Circumcision in our time is often linked to the Shoah – positively or negatively. Some men in my community in Paris, for example, born immediately after the war, told me they hadn’t been circumcised because that was how the Nazis had identified their fathers when they were rounded up. In 1945, 1946, that experience was still too raw for their fathers to want to risk putting their sons in potential danger with that indelible mark. And in the former Soviet Union most Jews weren’t circumcised because, in that regime, you didn’t want to be identified as Jewish.
Others argued the opposite way, of course. Hitler wanted to wipe out the Jews and Jewish life. After the Shoah, therefore, any reduction of Jewish life, such as not circumcising your sons, would be to give Hitler a posthumous victory.
The strength of emotion around circumcision is interesting. Even those far removed from Jewish life will insist on a brit milah for their sons: It might be slightly distasteful to them, but “at least he’ll know he’s Jewish!”
Meaning changes over time. There is, for example, a ‘league table’ of Jewish festivals, where they move up and down the table according to their popularity. Shavuot, marking the giving of Torah, used to be high up the table; yet these days I suspect fewer Jews observe Shavuot than Chanukah and Purim, two festivals considered ‘minor’ in terms of halacha. We know that in the 6th century BCE, Pesach had fallen out of practice, and King Josiah had to work hard to reintroduce it into Jewish life.
Meaning changes over time. What meant something to one generation might say very little to subsequent ones. In an age which extols personal choice, invoking ‘tradition’ is not the most-compelling of arguments. Circumcision lost its fertility and horticultural imagery and the blood of circumcision came to signify salvation: “by your blood shall you live.”
Liberal Judaism has been in the news recently for its willingness to marry a mixed-faith couple under a chuppah. Whatever we may think of that decision, they are saying something about Jewish life having to respond to the needs of the time. Of course we do that in our part of the Progressive Jewish world also.
Midrash compares a cedar tree and a flimsy bulrush. Which is better at withstanding storms and changes – the deeply-rooted cedar or the bulrush? And answers its question by saying the bulrush. The deeply-rooted tree risks being uprooted in a storm, the bulrush can blow tis way and that, but remain anchored. Traditional Judaism seems to see itself as that deeply-rooted tree, which is, of course, their choice.

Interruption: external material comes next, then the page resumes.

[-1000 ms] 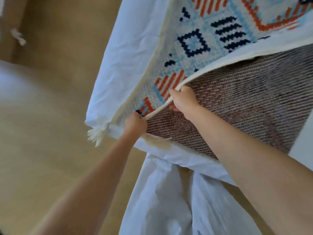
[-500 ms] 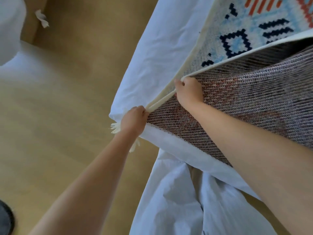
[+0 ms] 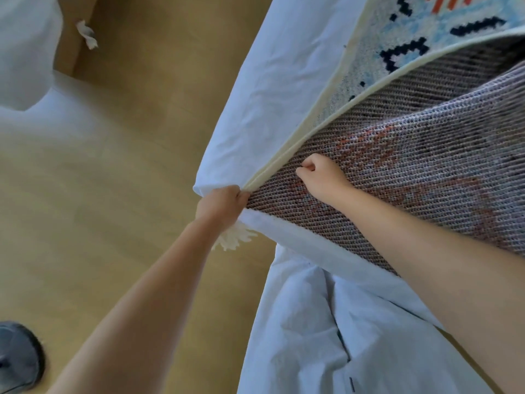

Looking at brit milah leaves us with a broader question: how do we negotiate our path between tradition having a vote but not a veto? “If you marry the Zeitgeist, the prevailing spirit of the time,” as the saying goes, “you soon end up a widow or widower.” Yet it’s precisely in that continuing re-examination of Jewish life, in a sense of taking that risk, on the one hand, of not taking things for granted, on the other, that keeps tradition vibrant and alive for us – long may that continue!